## Exercise brief
Reproduce all the data verbatim.

===== Exercise data

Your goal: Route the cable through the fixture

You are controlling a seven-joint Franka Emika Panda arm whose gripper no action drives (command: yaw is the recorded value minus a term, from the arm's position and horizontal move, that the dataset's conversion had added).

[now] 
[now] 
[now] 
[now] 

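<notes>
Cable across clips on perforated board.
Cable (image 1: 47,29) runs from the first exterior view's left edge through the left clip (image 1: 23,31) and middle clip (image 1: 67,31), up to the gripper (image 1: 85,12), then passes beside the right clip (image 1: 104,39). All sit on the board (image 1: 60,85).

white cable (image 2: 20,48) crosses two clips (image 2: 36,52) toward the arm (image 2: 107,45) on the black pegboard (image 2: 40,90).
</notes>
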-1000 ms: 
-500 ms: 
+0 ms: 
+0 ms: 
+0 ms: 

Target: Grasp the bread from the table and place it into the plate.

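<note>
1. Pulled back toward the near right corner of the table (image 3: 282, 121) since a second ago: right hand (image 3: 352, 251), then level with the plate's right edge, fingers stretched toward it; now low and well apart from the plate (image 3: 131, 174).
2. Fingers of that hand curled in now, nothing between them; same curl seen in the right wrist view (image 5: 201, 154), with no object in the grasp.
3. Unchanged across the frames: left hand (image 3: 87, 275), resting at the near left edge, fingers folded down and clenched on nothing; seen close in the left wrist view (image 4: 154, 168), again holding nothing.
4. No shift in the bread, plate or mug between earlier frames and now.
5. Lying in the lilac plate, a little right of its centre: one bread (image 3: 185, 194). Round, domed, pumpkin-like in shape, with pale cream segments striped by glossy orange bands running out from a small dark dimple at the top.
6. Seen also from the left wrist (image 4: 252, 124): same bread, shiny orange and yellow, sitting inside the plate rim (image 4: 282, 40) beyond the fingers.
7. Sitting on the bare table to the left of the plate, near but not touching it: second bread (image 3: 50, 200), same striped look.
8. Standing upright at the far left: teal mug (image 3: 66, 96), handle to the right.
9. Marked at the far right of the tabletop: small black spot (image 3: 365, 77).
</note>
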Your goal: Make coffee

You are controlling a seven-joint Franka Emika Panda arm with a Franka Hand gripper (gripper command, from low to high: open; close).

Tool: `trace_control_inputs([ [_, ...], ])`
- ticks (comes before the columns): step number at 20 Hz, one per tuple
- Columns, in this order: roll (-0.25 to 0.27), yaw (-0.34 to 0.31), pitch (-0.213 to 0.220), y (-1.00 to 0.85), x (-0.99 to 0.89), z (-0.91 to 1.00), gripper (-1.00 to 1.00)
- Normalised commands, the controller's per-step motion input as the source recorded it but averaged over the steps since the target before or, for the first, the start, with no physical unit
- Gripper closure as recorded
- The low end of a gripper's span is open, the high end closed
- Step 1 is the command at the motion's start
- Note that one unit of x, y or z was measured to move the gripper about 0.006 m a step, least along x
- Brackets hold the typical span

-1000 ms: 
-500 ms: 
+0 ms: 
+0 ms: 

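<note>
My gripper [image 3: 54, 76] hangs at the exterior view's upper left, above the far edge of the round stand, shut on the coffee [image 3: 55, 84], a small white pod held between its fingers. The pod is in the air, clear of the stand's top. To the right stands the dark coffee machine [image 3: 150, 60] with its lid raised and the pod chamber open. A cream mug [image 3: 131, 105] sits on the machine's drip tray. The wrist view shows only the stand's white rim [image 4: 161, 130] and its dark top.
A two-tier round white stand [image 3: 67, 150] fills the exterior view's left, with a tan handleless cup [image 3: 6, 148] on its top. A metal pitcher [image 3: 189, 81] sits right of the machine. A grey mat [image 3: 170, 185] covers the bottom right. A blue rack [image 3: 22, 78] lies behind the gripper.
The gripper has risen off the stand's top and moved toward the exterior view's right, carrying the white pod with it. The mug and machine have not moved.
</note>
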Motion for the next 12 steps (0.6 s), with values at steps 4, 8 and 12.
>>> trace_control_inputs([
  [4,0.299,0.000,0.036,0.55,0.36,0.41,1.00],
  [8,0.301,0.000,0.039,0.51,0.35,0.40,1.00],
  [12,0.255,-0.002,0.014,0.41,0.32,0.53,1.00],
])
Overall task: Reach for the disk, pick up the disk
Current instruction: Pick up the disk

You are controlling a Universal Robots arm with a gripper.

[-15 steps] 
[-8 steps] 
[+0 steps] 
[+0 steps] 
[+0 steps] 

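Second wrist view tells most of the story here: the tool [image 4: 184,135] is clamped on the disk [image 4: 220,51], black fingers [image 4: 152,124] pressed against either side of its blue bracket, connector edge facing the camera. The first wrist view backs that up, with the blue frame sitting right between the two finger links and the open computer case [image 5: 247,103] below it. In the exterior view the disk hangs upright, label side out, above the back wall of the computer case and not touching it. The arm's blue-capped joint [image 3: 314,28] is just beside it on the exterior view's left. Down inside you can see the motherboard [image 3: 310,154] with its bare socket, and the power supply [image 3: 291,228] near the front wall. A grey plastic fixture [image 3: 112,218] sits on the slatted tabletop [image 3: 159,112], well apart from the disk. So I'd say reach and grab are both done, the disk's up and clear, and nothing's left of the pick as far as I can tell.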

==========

## Your response
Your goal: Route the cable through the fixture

You are controlling a seven-joint Franka Emika Panda arm whose gripper no action drives (command: yaw is the recorded value minus a term, from the arm's position and horizontal move, that the dataset's conversion had added).

[now] 
[now] 
[now] 
[now] 

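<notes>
Cable across clips on perforated board.
Cable (image 1: 47,29) runs from the first exterior view's left edge through the left clip (image 1: 23,31) and middle clip (image 1: 67,31), up to the gripper (image 1: 85,12), then passes beside the right clip (image 1: 104,39). All sit on the board (image 1: 60,85).

white cable (image 2: 20,48) crosses two clips (image 2: 36,52) toward the arm (image 2: 107,45) on the black pegboard (image 2: 40,90).
</notes>
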-1000 ms: 
-500 ms: 
+0 ms: 
+0 ms: 
+0 ms: 

Target: Grasp the bread from the table and place it into the plate.

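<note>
1. Pulled back toward the near right corner of the table (image 3: 282, 121) since a second ago: right hand (image 3: 352, 251), then level with the plate's right edge, fingers stretched toward it; now low and well apart from the plate (image 3: 131, 174).
2. Fingers of that hand curled in now, nothing between them; same curl seen in the right wrist view (image 5: 201, 154), with no object in the grasp.
3. Unchanged across the frames: left hand (image 3: 87, 275), resting at the near left edge, fingers folded down and clenched on nothing; seen close in the left wrist view (image 4: 154, 168), again holding nothing.
4. No shift in the bread, plate or mug between earlier frames and now.
5. Lying in the lilac plate, a little right of its centre: one bread (image 3: 185, 194). Round, domed, pumpkin-like in shape, with pale cream segments striped by glossy orange bands running out from a small dark dimple at the top.
6. Seen also from the left wrist (image 4: 252, 124): same bread, shiny orange and yellow, sitting inside the plate rim (image 4: 282, 40) beyond the fingers.
7. Sitting on the bare table to the left of the plate, near but not touching it: second bread (image 3: 50, 200), same striped look.
8. Standing upright at the far left: teal mug (image 3: 66, 96), handle to the right.
9. Marked at the far right of the tabletop: small black spot (image 3: 365, 77).
</note>
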Your goal: Make coffee

You are controlling a seven-joint Franka Emika Panda arm with a Franka Hand gripper (gripper command, from low to high: open; close).

Tool: `trace_control_inputs([ [_, ...], ])`
- ticks (comes before the columns): step number at 20 Hz, one per tuple
- Columns, in this order: roll (-0.25 to 0.27), yaw (-0.34 to 0.31), pitch (-0.213 to 0.220), y (-1.00 to 0.85), x (-0.99 to 0.89), z (-0.91 to 1.00), gripper (-1.00 to 1.00)
- Normalised commands, the controller's per-step motion input as the source recorded it but averaged over the steps since the target before or, for the first, the start, with no physical unit
- Gripper closure as recorded
- The low end of a gripper's span is open, the high end closed
- Step 1 is the command at the motion's start
- Note that one unit of x, y or z was measured to move the gripper about 0.006 m a step, least along x
- Brackets hold the typical span

-1000 ms: 
-500 ms: 
+0 ms: 
+0 ms: 

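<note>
My gripper [image 3: 54, 76] hangs at the exterior view's upper left, above the far edge of the round stand, shut on the coffee [image 3: 55, 84], a small white pod held between its fingers. The pod is in the air, clear of the stand's top. To the right stands the dark coffee machine [image 3: 150, 60] with its lid raised and the pod chamber open. A cream mug [image 3: 131, 105] sits on the machine's drip tray. The wrist view shows only the stand's white rim [image 4: 161, 130] and its dark top.
A two-tier round white stand [image 3: 67, 150] fills the exterior view's left, with a tan handleless cup [image 3: 6, 148] on its top. A metal pitcher [image 3: 189, 81] sits right of the machine. A grey mat [image 3: 170, 185] covers the bottom right. A blue rack [image 3: 22, 78] lies behind the gripper.
The gripper has risen off the stand's top and moved toward the exterior view's right, carrying the white pod with it. The mug and machine have not moved.
</note>
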Motion for the next 12 steps (0.6 s), with values at steps 4, 8 and 12.
>>> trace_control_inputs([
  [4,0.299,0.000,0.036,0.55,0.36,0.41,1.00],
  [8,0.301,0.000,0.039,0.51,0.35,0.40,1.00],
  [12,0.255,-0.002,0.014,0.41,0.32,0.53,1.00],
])
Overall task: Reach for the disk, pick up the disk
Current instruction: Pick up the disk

You are controlling a Universal Robots arm with a gripper.

[-15 steps] 
[-8 steps] 
[+0 steps] 
[+0 steps] 
[+0 steps] 

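Second wrist view tells most of the story here: the tool [image 4: 184,135] is clamped on the disk [image 4: 220,51], black fingers [image 4: 152,124] pressed against either side of its blue bracket, connector edge facing the camera. The first wrist view backs that up, with the blue frame sitting right between the two finger links and the open computer case [image 5: 247,103] below it. In the exterior view the disk hangs upright, label side out, above the back wall of the computer case and not touching it. The arm's blue-capped joint [image 3: 314,28] is just beside it on the exterior view's left. Down inside you can see the motherboard [image 3: 310,154] with its bare socket, and the power supply [image 3: 291,228] near the front wall. A grey plastic fixture [image 3: 112,218] sits on the slatted tabletop [image 3: 159,112], well apart from the disk. So I'd say reach and grab are both done, the disk's up and clear, and nothing's left of the pick as far as I can tell.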

No more output is needed for this exercise.